So Fort reacts against Darwin's exclusivist theory with an inclusionist quasi-theory. But the SPR has a different kind of reaction against Darwin. The SPR say that Darwin's theory of evolution has become a theory that can kind of fit well with any natural system:

"In evolution mankind have gained for the first time a working hypothesis which covers enough of the known facts of the universe to make possible its extension to all facts a matter of hopeful interest."

But because of this system, it was becoming more and more likely that living beings were nothing more than organic machines. "In the view of some ardent physiologists, it is becoming more and more probably that we are in fact physiological automata."

The SPR was reacting, in fact, against this materialistic viewpoint of humanity. In fact, another SPR member, F.W.H. Myers, claims in the preface to Phantasms of the Living, "The utmost I anticipate is, that they [the phenomena evidenced in the book] may afford a solid basis of general evidence to the independence of man's spiritual nature, and its persistence after death."

But the SPR also seemed to be reacting against Darwin because, as they saw it, it created, in a spirit-less world, a world where mediocrity was the ideal to be looked for, as opposed to nobility and achievement:

"'Mad-doctors' tend to supplant theologians, and the lives of lunatics are found to have more lessons for us than the lives of saints. ... [This] ideal of mere sanity [comes] to look on any excessive emotion or fixed idea, any departure from balanced practicality, with distrust or disfavor -- and classes genius itself as a neurosis."

"But if the materialistic theory be the true one, these limitations of ideal might well be adopted even by men who would deeply regret what they were renouncing."

In fact, Phantasms of the Living, is all about Phantasms -- which might be interpreted as spirits. Myers, in his preface to the book (which is mostly written by Edmund Gurney), states that the SPR studied correspondence it received from the general public:

"On reviewing the evidence thus obtained, we were struck with the great predominance of alleged apparitions at or near the moment of death. And a new light seemed to be thrown on these phenomena by the unexpected frequency of accounts of apparitions of living persons, coincident with moments of danger or crisis."

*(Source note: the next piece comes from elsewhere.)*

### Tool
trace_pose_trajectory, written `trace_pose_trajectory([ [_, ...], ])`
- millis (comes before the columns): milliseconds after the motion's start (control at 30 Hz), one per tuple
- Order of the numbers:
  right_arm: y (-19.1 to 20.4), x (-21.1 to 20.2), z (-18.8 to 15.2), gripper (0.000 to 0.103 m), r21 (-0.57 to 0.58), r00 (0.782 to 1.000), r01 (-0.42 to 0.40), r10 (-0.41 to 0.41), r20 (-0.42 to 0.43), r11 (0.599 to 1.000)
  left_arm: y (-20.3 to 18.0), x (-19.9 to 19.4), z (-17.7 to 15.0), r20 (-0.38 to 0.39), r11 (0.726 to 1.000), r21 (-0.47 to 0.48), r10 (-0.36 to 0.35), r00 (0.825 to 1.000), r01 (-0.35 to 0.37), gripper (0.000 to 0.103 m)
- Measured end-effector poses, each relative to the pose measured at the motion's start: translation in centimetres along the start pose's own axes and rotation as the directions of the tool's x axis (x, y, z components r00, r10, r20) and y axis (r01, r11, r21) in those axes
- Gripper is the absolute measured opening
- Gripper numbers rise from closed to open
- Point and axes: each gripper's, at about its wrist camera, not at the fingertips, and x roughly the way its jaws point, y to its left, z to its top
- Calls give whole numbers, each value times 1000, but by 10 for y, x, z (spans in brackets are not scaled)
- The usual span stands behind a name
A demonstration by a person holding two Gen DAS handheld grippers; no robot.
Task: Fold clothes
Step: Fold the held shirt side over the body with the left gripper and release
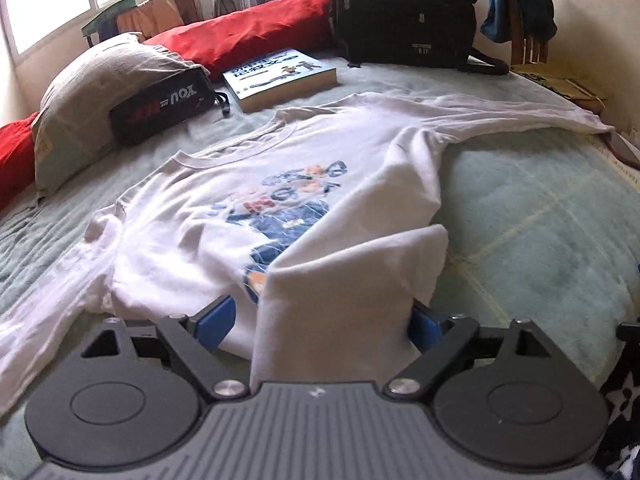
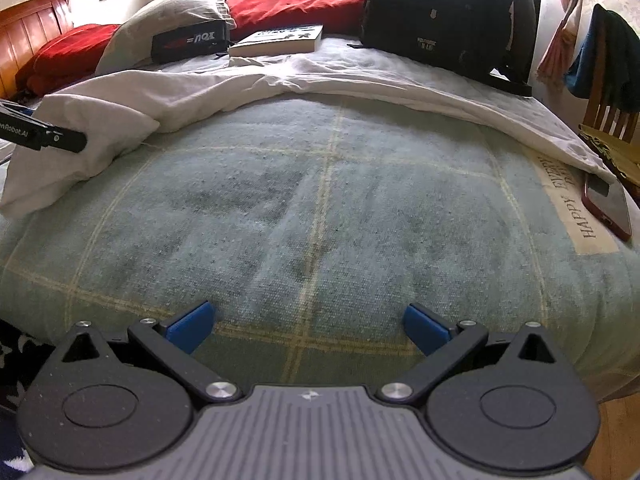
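Note:
A white long-sleeved shirt [image 1: 240, 184] with a blue and orange print lies face up on the green checked blanket [image 1: 540, 216]. One sleeve stretches to the right. A raised fold of the shirt's lower part [image 1: 344, 280] stands between the wide jaws of my left gripper [image 1: 320, 320]. Its right pad touches the fold; its left pad stands apart from it. In the right wrist view the shirt [image 2: 180, 92] lies at the back left. There my right gripper [image 2: 310, 326] hovers open over bare blanket [image 2: 320, 208], with nothing between its fingers.
Behind the shirt lie a book [image 1: 280, 76], a black pouch [image 1: 160, 108], a grey pillow [image 1: 100, 80], a red bolster [image 1: 248, 36] and a black backpack [image 1: 404, 12]. A red phone [image 2: 608, 208] lies at the bed's right edge, beside a wooden chair [image 2: 608, 116].

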Motion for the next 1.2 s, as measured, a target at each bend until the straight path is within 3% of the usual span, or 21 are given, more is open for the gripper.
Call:
trace_pose_trajectory([
  [100, 1, 1, 2, 103, -3, 1000, 3, -3, 1, 1000, 11, -4, 4, 24, 1000, 2, 13, 1000, -13, 90],
  [200, 1, 2, 3, 103, -5, 1000, 5, -5, -2, 1000, 26, -5, 9, 41, 998, -2, 70, 997, -70, 90],
  [333, 3, 3, 5, 103, -4, 1000, 7, -7, -2, 1000, 48, 4, 11, -4, 990, -19, 138, 990, -138, 90],
  [433, 5, 3, 6, 103, -6, 1000, 7, -7, 1, 1000, 54, -3, 11, 3, 992, -33, 120, 993, -119, 88],
  [633, 12, 0, 12, 103, -17, 1000, -22, 22, 16, 1000, 12, -34, 7, 65, 993, 105, 39, 997, -46, 88],
  [867, 28, 1, 26, 103, -50, 991, -130, 131, 30, 990, -51, -29, -5, 71, 942, 335, -21, 997, -3, 89],
  [1033, 43, 19, 28, 103, -83, 987, -160, 161, -2, 984, -70, 2, -10, 55, 893, 439, 86, 995, -102, 89],
  [1133, 51, 23, 25, 103, -132, 991, -131, 132, 2, 983, -65, 7, -7, 72, 892, 426, 136, 988, -153, 88],
  [1200, 51, 23, 25, 103, -138, 991, -130, 132, 7, 982, -57, 1, -5, 83, 905, 395, 135, 987, -158, 89],
])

Later on, Edmund Gurney gives the theme of the book, which seems further to delineate Myers' statement:

"The main theses of this book, then, are now capable of being stated in a very simple form:

I. Experiment proves that telepathy -- the supersensory transference of thoughts and feelings from one mind to another -- is a fact in nature.

II. Testimony proves that phantasms (impressions, voices, or figures) of persons undergoing some crisis -- especially death -- are perceived by their friends and relatives with a frequency which mere chance cannot explain.

III. These phantasms, then, whatever else they may be, are instances of the supersensory action of one mind on another. The second thesis therefore confirms, and is confirmed by, the first."

So this book is about "phantasms" of people appearing to other people while the people are still alive. The book is about "phantasms," "apparitions," -- ghosts, spirits. It is a book about spirits. It is a book showing the evidence of spirits -- but under the guise of telepathy.

So -- looked at one way, the SPR's interest in psychic phenomena were sparked by the interesting occurrences during mesmeric performances, and furthered along by the interesting events taking place during the parlor-party "willing-games." This led the SPR from a neutral, disinterested standpoint to a more interested involvement in psychic phenomena.

But -- looked at another way, the SPR's interest in psychic phenomena came from a direct reaction against the scientific current of the day: the apparently spirit-killing materialism inspired by Darwin's theory of natural selection.

But people in general took to Darwin's theory (or, rather, the theory of evolution, more so, I believe, than the theory of natural selection) as a reaction against religion, which people were now looking on with scepticism. Scientists in particular took a haughty attitude toward religion or anything that might have to do with religion, such as spiritualism and psychic phenomena.

So the SPR felt like they had to be very scientific in their approach to their research. They couldn't approach it as if they were dealing with spiritual or mystical phenomena. They could hardly deal with it as something anomalous, because they had to stay as close to the natural world as they possibly could.

In fact, although the book is largely a series of testimonies regarding various people's personal experiences with the spontaneous perceptions of the phantasms of people who are in a moment of crisis or near-death, the first part of the book is all about experimental telepathy.

After F.W.H. Myers' philosophical preface, the book spends a certain amount of time talking about the history of mesmerism and the "willing-game," then moves directly into the work the SPR has done with experimental telepathy -- actual instances where thought-transference has been attempted through things like card games, drawing experiments, and automatic writing experiments.

After the section on experimental telepathy, the book moves into a "transition phase" of phenomena of telepathy. This chapter seems almost entirely designed to show that the spontaneous phenomena which apparently take up the rest of the book could possibly be duplicated in an experimental way, though it would be extremely hard to make it happen with a good degree of predictability.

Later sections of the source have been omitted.